-- SUPPLIED ENTRIES follows --

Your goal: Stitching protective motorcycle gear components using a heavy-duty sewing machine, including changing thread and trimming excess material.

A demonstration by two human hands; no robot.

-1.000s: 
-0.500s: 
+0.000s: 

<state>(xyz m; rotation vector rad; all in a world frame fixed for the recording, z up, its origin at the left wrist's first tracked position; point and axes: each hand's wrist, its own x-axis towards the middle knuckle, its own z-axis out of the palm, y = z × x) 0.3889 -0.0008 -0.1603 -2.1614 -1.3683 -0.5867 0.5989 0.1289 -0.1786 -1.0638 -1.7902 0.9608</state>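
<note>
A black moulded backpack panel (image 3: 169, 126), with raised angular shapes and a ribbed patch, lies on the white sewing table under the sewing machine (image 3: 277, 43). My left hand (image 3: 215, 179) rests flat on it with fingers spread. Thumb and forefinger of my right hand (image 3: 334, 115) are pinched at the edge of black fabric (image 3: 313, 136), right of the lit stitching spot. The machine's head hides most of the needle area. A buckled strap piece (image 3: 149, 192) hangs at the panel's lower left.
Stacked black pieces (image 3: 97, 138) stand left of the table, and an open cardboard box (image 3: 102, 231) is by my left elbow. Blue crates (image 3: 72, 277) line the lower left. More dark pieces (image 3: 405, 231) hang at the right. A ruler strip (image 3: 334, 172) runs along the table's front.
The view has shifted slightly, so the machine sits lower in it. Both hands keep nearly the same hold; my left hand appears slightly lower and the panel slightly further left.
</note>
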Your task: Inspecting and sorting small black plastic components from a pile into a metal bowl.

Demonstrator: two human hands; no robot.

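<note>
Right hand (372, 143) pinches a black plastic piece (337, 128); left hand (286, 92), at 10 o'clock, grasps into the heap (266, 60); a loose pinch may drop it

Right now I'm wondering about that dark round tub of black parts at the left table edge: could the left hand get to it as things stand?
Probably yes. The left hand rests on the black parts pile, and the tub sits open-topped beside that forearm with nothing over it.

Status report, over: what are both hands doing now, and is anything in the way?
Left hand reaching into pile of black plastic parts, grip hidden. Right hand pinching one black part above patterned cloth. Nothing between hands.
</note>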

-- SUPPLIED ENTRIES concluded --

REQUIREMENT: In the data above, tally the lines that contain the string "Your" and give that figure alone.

EXERCISE SOLUTION: 2